Sandy Michioku, an FPPC spokeswoman, said Yudelson's complaint had not reached the commission and added: "We'll take a look at the complaint when we receive it."

Pringle acknowledged Monday that, on his lawyers' advice, he paid them out of funds from a committee established to defend him against a recall attempt. The lawyers, however, are defending him in a federal lawsuit aimed at overturning his election last November. Pringle defended his action, saying he felt that it was "quite justified" because both the lawsuit and the recall attempt stemmed from the same issue.

"There is a direct and specific corollary between those two things," Pringle said.

The lawsuit, which is pending in federal court, claims that Pringle, his campaign manager and the Orange County Republican Party posted uniformed security guards at 20 Santa Ana polling places in the 72nd Assembly District. The lawsuit contends that the presence of the guards unconstitutionally intimidated first-time Latino voters.

Republicans have defended hiring the guards, saying they had heard rumors that Democrats might attempt to bus in illegal voters to the precincts in order to tip the hotly contested, $1.6-million race between Pringle and Democrat Christian F. (Rick) Thierbach. Thierbach lost by only 867 votes out of about 67,000.

Dropped Recall Plan

Orange County Democrats had planned to try to recall Pringle, citing the poll-guard incident, but they later dropped the idea.

Michioku said Pringle had set up his recall-defense committee under guidance from Kathryn Donovan, legal counsel to the FPPC. Donovan advised Pringle in a March 14 letter that the committee must be separate from those established for his reelection and that "no funds collected by this committee may be used for your other election campaign or office-holder expenses," Michioku related.

According to campaign statements filed with the FPPC for the period of Jan. 1 through June 30 of this year, Pringle raised $59,461.13 to defend himself against a possible recall.
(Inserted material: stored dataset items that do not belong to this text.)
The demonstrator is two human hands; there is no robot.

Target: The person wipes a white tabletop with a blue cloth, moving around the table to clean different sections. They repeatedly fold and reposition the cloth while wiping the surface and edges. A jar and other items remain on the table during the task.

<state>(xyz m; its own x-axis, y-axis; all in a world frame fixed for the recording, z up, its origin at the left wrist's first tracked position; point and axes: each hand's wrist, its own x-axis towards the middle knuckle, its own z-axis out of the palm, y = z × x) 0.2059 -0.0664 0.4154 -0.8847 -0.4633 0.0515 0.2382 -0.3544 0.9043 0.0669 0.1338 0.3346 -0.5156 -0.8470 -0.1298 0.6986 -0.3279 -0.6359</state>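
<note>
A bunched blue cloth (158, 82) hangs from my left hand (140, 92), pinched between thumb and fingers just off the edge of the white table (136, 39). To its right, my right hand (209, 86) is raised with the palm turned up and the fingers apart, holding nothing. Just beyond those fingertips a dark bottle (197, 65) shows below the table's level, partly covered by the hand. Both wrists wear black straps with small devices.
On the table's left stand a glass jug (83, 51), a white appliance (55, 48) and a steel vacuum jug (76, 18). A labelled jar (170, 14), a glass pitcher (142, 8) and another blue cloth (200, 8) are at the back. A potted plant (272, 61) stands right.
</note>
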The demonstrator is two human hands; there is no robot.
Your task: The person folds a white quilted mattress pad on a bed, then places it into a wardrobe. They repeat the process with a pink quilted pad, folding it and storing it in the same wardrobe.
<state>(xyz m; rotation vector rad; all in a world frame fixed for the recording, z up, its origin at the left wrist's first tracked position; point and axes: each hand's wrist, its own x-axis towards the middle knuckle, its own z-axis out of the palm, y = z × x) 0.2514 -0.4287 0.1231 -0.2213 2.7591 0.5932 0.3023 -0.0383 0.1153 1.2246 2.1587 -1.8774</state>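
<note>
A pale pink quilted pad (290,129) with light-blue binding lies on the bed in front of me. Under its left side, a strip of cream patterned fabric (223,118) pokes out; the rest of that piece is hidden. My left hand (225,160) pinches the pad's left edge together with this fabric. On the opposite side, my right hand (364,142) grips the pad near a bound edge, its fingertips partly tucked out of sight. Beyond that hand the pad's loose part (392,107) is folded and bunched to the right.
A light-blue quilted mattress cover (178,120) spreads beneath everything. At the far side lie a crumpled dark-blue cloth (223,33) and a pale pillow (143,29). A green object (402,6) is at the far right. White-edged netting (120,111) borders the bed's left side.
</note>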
Most of the money came from two $25,000 loans, one from investor Joseph Tuttobene of Brea and the other from Security Pacific Bank and secured by Dean Thomas of Fullerton, owner of Delst Chemical & Research Co. of La Habra.

Pringle used $49,098.94 from his recall-committee funds to pay the firm of Wyman, Bautzer, Kuchel & Silbert of Irvine, according to campaign statements. David A. Robinson and Thomas R. Malcolm of that law firm are defending Pringle in the federal suit.

Setback for Pringle

Pringle received a setback in his defense of the lawsuit when the FPPC ruled in July that money for his defense came under the same restrictions as his other campaign funds. Under Proposition 73 limits, individual donors can give $1,000 and political action committees can give $2,500 in each elective cycle.

A few months earlier, however, Pringle had good news from the FPPC, which ruled that he could raise and spend as much as he needed to defend himself against a possible recall. For this reason, Democrats backed off from their plan to try to recall Pringle, according to county Democratic Chairman Mike Balmages.